MDR 1, Radio Sachsen, vom 29. Januar 2002



Beitrag von MDR 1 Radio Sachsen, gesendet am 29.1.2002, 17.47 Uhr

Der Prozeß gegen den früheren Chef des Leipzigers Betriebes für Beschäftigungsförderung , Herrn Matthias von Hermanni, nimmt immer skurrilere Formen an. Heute ging es vor Gericht um Hermannis Internetseite. Denn seit gegen ihn ermittelt wird, hat Hermanni eine eigene Homepage. Dort konnte man bislang auch die genauen Wortprotokolle von Zeugenvernehmungen vor Gericht nachlesen. Damit soll jetzt Schluß sein, entschied der Richter. Sylvia Stadler hat die heikle Debatte im Gerichtssaal mit dem gebotenen Ernst verfolgt.

Unter www.vonhermanni.de können Interessierte nachlesen, was der Ermittlungsführer des Landeskriminalamtes vor Gericht aussagte. Er bestätigte nämlich unter anderem, dass er einem Zeugen, immerhin Amtsleiter im Rathaus, schon vor Anklageerhebung den Haftbefehl gegen Hermanni vorlegte. Das verstößt gegen die Strafprozeßordnung, weil Zeugen dadurch massiv beeinflusst werden. Solch für die Justiz peinlichen Offenbarungen via Internet soll es jetzt nicht mehr geben. Der Vorsitzende Richter Karsten Nickel verbot heute auf Antrag der Staatsanwaltschaft die Zeugenprotokolle, kurioserweise mit der Begründung, künftig Zeugenbeeinflussung vermeiden zu wollen. Der Verteidiger Hermannis, Andreas Meschkat, findet die Wortprotokolle von LKA Beamten im Internet aber wichtig:

Meschkat: Weil die Öffentlichkeit darüber informiert werden muss, dass sie sich jetzt heute an nichts mehr erinnern können, und sie weichen nämlich insbesondere Fragen aus, die belegen, dass hier rechtswidrig durch die Staatsanwaltschaft gegen meinen Mandaanten ermittelt worden ist.

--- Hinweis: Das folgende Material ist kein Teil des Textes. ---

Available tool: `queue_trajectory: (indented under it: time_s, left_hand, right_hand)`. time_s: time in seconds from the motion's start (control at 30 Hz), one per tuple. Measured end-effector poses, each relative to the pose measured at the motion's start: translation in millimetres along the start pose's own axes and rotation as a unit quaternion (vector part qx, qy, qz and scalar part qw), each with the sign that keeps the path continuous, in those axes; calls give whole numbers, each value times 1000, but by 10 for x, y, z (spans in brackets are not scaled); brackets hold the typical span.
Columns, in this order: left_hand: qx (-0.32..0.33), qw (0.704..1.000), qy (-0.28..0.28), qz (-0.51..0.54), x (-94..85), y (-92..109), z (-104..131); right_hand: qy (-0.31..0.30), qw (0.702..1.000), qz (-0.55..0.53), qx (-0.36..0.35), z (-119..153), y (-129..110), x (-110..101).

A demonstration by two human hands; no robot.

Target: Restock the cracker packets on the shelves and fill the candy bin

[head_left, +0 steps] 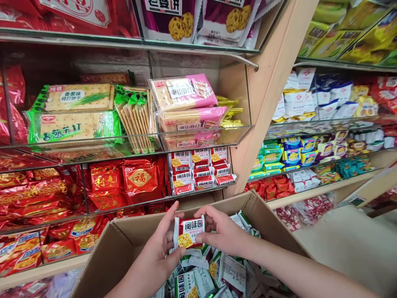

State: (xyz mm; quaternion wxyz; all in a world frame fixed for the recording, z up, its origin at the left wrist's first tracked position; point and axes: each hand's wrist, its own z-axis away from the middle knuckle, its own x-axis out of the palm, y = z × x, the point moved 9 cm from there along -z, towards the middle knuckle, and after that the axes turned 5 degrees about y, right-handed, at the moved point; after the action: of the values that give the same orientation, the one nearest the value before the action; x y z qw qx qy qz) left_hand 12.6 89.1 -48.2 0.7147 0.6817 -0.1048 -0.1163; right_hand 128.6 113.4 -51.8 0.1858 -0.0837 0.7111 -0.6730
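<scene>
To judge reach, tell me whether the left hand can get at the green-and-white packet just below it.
Probably yes: the packet lies largely uncovered in the open box, though the left hand is up beside the red packet.

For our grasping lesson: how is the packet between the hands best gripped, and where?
Probably pinch the packet by its right end, thumb in front, from the right, like the right hand: its front faces the camera, ends sideways.

Room opens over the carton (127, 227) toward the stacked packs (203, 182), but a glass shelf (237, 133) blocks them from above.
</scene>
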Motion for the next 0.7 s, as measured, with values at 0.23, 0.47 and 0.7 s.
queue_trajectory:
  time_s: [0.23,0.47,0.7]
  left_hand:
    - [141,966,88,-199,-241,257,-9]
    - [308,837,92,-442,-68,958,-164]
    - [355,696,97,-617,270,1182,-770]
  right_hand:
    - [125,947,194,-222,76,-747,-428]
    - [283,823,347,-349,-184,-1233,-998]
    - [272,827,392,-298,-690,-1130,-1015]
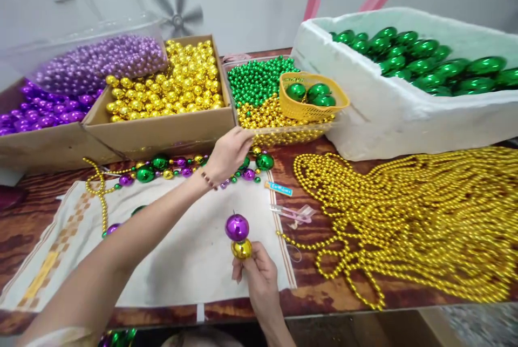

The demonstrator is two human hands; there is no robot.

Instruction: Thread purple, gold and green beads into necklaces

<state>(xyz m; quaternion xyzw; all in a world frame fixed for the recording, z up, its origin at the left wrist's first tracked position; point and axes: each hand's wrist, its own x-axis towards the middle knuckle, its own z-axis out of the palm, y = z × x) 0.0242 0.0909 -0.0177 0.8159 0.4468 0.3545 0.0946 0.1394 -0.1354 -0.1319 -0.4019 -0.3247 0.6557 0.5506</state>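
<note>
My right hand [261,277] pinches a shiny gold ball [242,249] near the front of the white cloth [182,260]. Directly above it sits a larger purple ball [237,227], with a thin wire or needle tip poking out of its top. My left hand [230,154] reaches across to the front rim of a clear bin [291,134] of green and gold beads. Its fingers are curled together, and whatever they may hold is hidden. Beneath that wrist lies a strand of green, purple and gold balls [144,174] along the cloth's back edge.
Cardboard boxes hold gold balls [174,82] and purple balls [44,107]. A yellow basket [313,112] rests on the bin. Right are a white foam box [424,115] of green ornaments and piled gold bead strands [424,217]. Pink-handled scissors [297,215] lie beside the cloth.
</note>
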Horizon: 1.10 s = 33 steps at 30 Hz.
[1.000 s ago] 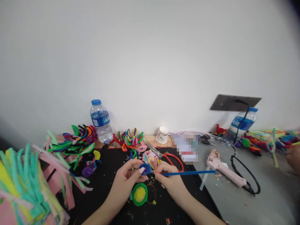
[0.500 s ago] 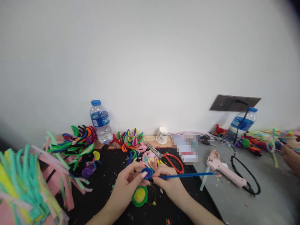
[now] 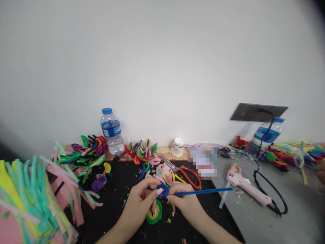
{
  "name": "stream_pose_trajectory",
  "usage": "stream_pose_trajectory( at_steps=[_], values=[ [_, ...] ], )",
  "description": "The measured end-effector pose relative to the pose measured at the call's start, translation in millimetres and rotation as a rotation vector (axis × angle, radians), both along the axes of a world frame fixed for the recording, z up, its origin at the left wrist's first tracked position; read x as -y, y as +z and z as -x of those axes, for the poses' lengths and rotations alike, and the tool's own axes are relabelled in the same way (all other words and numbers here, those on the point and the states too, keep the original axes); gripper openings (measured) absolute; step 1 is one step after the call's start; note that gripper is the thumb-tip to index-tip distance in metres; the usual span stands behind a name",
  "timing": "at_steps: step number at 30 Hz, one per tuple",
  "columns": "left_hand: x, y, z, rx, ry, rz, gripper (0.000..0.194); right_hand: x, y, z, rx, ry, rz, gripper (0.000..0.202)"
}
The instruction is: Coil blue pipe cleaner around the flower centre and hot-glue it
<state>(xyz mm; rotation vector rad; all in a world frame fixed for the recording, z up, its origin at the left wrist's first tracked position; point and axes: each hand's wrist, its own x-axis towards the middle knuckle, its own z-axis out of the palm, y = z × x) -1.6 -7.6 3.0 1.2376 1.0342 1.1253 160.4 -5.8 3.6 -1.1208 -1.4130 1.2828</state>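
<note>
Far left of the hands: a bundle of strips [image 3: 27,196], loose and not worked into any shape. Left of and beyond the hands: a pile of loops [image 3: 88,149], which appear bent to form and unassembled.

Left hand [image 3: 142,200]: thumb and fingers pinched on the blue coil [image 3: 162,191]. Directly beyond it: a flower [image 3: 144,149], apparently assembled from loops. Just below the left hand's fingertips: a green disc [image 3: 153,220] with a yellow centre, lying on the mat [image 3: 111,200], partly covered by the fingers. Its round form appears complete.

The coil sits between the two hands, which are close together. Its centre appears wound; the outer edge does not appear finished.

Right hand [image 3: 181,198]: fingers closed on the blue stem [image 3: 208,191], just beside the coil. A straight length projects to the right, not yet wound. The fingers hide the join, so whether stem and coil are one piece cannot be confirmed.

Beyond the right hand: scissors [image 3: 191,177], lying unheld. Right of the hands: the glue gun [image 3: 247,188], on the surface [image 3: 286,230], also unheld.
</note>
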Motion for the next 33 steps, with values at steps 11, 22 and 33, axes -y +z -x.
stream_pose_trajectory(
  at_steps=[11, 22, 33],
  values=[
    [2.7, 1.9, -1.9, 0.022, 0.006, 0.031, 0.014, 2.8, -0.2, 3.3, -0.052, -0.014, 0.055, 0.017],
    [3.2, -0.7, 0.8, -0.021, -0.009, -0.007, 0.013, 3.8, 0.0, 2.4, 0.001, -0.008, 0.045, 0.020],
    [3.2, 4.4, -0.1, -0.037, -0.004, -0.011, 0.016, 3.2, -1.1, 1.7, 0.074, -0.007, -0.055, 0.021]
  ],
)
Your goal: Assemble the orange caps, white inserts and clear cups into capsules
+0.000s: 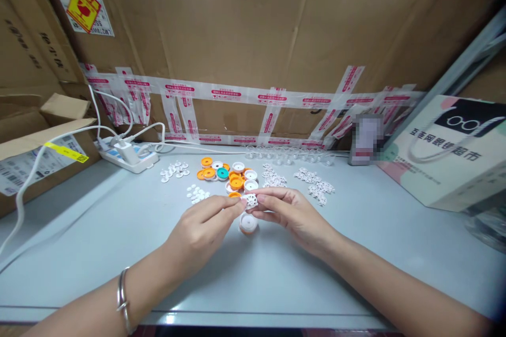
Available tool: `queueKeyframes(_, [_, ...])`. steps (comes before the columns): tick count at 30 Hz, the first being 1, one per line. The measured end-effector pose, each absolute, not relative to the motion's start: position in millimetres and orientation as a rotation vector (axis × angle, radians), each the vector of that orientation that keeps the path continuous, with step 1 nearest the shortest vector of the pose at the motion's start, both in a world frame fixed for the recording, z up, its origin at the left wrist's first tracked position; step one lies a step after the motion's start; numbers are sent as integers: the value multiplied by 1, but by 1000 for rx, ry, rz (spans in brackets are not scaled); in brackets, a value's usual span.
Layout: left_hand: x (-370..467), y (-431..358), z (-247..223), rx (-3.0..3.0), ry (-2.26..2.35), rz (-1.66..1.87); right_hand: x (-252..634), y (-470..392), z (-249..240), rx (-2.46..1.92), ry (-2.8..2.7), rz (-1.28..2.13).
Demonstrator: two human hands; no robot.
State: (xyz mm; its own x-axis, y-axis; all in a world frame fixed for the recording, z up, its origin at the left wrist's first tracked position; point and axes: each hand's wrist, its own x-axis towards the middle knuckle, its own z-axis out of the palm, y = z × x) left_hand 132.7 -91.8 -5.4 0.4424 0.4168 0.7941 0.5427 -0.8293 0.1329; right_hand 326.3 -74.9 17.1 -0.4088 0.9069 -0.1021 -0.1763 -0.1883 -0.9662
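Between the fingertips of both hands is a small white spoked plastic piece (252, 200), raised above the table. My left hand (207, 224) pinches its left side, thumb and fingers closed. From the right, my right hand (298, 216) holds the other side with thumb and fingertips. Just below the hands sits a round white cup-like part (248, 222) with an orange underside. Behind them is a cluster of round shallow parts: orange ones (236, 182), white ones (250, 175) and a teal one (222, 174).
Small white discs (197, 194), white stemmed pieces (174, 170) and white spoked pieces (321, 188) lie in groups. Clear cups (284, 155) line the back. A power strip (128, 156), cartons (253, 26), a pixelated upright object (366, 139) and a paper bag (446, 152) surround the table (300, 284).
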Motion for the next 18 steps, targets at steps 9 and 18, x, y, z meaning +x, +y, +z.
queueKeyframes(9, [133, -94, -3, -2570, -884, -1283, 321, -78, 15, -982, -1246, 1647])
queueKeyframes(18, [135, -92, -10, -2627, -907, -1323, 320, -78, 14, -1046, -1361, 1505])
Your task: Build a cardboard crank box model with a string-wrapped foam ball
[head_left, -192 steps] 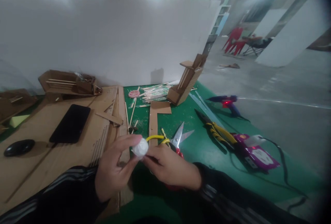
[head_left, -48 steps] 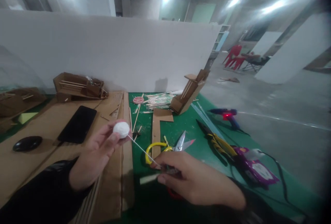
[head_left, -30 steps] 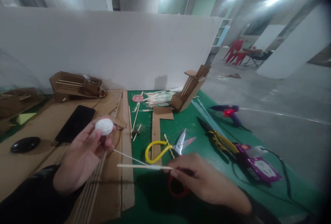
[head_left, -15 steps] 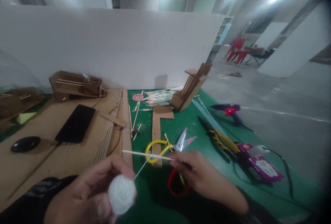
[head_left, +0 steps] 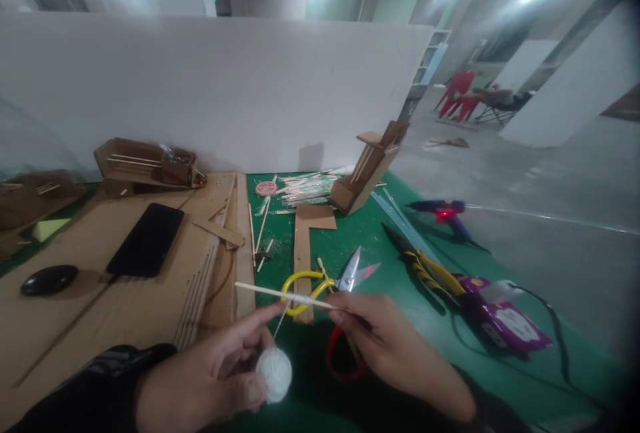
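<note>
My left hand (head_left: 220, 366) grips a ball of white string (head_left: 275, 375) between thumb and fingers, its index finger stretched toward the stick. A taut strand runs from the ball up to a thin wooden stick (head_left: 260, 289), where white string is wrapped around the middle. My right hand (head_left: 385, 339) pinches the right end of that stick, holding it nearly level above the table. Under the stick lie scissors (head_left: 350, 273) with yellow and red handles, blades open; the right hand partly hides them. Beneath their yellow handle is an L-shaped cardboard piece (head_left: 303, 239).
Pliers (head_left: 425, 269), a purple packet (head_left: 515, 319) and a glue gun (head_left: 445, 209) with a red light lie at right. Wrapped sticks (head_left: 310, 189) and a cardboard structure (head_left: 370, 169) are at the back. A phone (head_left: 147, 239) and a black mouse (head_left: 49, 279) rest on cardboard at left.
My left hand has moved right with the string ball, which is now below the wrapped part of the stick. The stick's left end has risen slightly. My right hand stays nearly still.
</note>
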A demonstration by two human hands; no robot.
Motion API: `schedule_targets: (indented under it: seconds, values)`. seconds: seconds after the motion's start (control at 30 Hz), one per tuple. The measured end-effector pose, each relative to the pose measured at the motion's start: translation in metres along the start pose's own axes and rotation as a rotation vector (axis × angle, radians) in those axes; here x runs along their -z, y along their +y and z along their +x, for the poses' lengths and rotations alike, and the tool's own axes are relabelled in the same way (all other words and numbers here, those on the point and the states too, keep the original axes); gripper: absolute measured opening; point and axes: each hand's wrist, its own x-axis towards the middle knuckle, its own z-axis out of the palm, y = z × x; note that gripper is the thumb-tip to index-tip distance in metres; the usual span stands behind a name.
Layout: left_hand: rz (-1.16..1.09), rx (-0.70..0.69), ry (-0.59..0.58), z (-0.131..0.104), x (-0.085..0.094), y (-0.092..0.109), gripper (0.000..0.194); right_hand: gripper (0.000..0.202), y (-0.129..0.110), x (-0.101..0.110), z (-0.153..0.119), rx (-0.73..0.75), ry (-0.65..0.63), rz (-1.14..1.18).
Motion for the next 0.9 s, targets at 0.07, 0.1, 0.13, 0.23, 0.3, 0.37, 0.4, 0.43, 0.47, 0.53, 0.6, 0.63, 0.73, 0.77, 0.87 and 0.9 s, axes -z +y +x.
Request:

Weil im Gerichtssaal Aussagen nicht protokolliert werden, schreiben für die Verteidiger einige Zuhörer mit. Diese mußten heute ihre Namen nennen. Es waren vier. Fünf Zuhörer standen zudem freiwillig auf und beantragten unter einigem Gelächter, auch mitschreiben zu dürfen. Der Prozeß interessiere Sie persönlich, meinten sie zur Begründung, Außerdem könnten sie die Aussagen ja nun künftig nicht mehr im Internet nachlesen. Das Gericht zog sich ob der heiklen Frage immer wieder zu langen Beratungspausen zurück und genehmigte schließlich den neun namentlich bekannten Zuhörern das Mitschreiben. Auch Journalisten wurde es großzügig gestattet. Außer den Zeugenprotokollen bietet www.vonhermanni.de weiter Lesestoff, zum Beispiel über die Beweisdokumente, die sämtlich Kopien sind, was Leipzigs Oberstaatsanwalt Norbert Röger bestätigt:

Norbert Röger: Über den Beweiswert der Kopien wird das Gericht zu befinden haben.

Über die Frage der Internetnutzung bei Prozessen dürfte das richterliche Verbot von heute noch nicht abschließend sein, immerhin ist eine Zeugenbefragung vor Gericht öffentlich und das Internet nun mal ein modernes Medium.